Face Recognition with FaceNet and MTCNN

Jump in as we introduce a simple framework for building and using a custom face recognition system.

10 min readMar 16, 2021

This was originally posted in Ars Futura magazine.

We have since put this blog into practical use and created an office door lock that uses face recognition. Read our Smart Lock DYI blog and learn how you can truly do it yourself.

Deep learning advancements in recent years have enabled widespread use of face recognition technology. This article tries to explain deep learning models used for face recognition and introduces a simple framework for creating and using a custom face recognition system.

Formally, Face Recognition is defined as the problem of identifying or verifying faces in an image. How exactly do we recognise a face in an image?

Face recognition can be divided into multiple steps. The image below shows an example of a face recognition pipeline.

Face detection — Detecting one or more faces in an image.
Feature extraction — Extracting the most important features from an image of the face.
Face classification — Classifying the face based on extracted features.

There are various ways to implement each of the steps in a face recognition pipeline. In this post we’ll focus on popular deep learning approaches where we perform face detection using MTCNN, feature extraction using FaceNet and classification using Softmax.

MTCNN

MTCNN or Multi-Task Cascaded Convolutional Neural Networks is a neural network which detects faces and facial landmarks on images. It was published in 2016 by Zhang et al.

MTCNN is one of the most popular and most accurate face detection tools today. It consists of 3 neural networks connected in a cascade. You can find a more detailed overview of MTCNN here.

FaceNet

FaceNet is a deep neural network used for extracting features from an image of a person’s face. It was published in 2015 by Google researchers Schroff et al.

How does FaceNet work?

FaceNet takes image of face as input and outputs embedding vector.

FaceNet takes an image of the person’s face as input and outputs a vector of 128 numbers which represent the most important features of a face. In machine learning, this vector is called embedding. Why embedding? Because all the important information from an image is embedded into this vector. Basically, FaceNet takes a person’s face and compresses it into a vector of 128 numbers. Ideally, embeddings of similar faces are also similar.

Mapping high-dimensional data (like images) into low-dimensional representations (embeddings) has become a fairly common practice in machine learning these days. You can read more about embeddings in this lecture by Google.

Ok, what do we do with these embeddings? How do we recognise a person using an embedding?

Embeddings are vectors and we can interpret vectors as points in the Cartesian coordinate system. That means we can plot an image of a face in the coordinate system using its embeddings.¹

One possible way of recognising a person on an unseen image would be to calculate its embedding, calculate distances to images of known people and if the face embedding is close enough to embeddings of person A, we say that this image contains the face of person A.

*Recognising a person by calculating embedding distances.*

That looks great, right? Feed the image through FaceNet, get the ✨ magic embedding and see if the face distance is close enough to any of the known faces. But, where does the magic come from? How does FaceNet know what to extract from the image of a face and what do these numbers in an embedding vector even mean?
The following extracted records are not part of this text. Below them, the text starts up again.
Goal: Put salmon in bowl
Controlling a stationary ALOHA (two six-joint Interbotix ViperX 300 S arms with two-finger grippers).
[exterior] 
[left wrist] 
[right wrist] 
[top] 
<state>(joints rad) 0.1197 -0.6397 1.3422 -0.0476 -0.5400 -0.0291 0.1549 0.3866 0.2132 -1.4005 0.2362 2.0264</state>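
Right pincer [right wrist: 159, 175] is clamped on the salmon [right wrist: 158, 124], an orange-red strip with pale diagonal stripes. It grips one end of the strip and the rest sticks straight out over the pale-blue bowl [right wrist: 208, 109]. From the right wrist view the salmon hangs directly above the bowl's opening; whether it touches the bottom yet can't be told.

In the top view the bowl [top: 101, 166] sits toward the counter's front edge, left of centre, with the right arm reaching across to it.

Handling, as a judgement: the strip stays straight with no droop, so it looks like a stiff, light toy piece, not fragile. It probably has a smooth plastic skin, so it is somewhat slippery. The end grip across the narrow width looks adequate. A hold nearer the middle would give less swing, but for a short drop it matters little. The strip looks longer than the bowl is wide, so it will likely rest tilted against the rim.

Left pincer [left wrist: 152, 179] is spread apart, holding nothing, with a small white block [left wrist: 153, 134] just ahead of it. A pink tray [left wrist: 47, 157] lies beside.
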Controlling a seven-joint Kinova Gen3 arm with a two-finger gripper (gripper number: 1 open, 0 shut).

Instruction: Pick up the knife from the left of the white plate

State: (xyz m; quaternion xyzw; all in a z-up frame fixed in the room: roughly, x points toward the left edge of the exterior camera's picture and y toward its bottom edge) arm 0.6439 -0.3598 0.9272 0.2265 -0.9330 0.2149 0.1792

Let’s try to dig deeper into FaceNet and try to explain how FaceNet learns to generate face embeddings.

In order to train FaceNet we need a lot of images of faces. To keep things simple we’ll assume we only have a couple of images from two people. The same logic can be applied if we have thousands of images of different people. At the beginning of training, FaceNet generates random vectors for every image which means the images are scattered randomly when plotted.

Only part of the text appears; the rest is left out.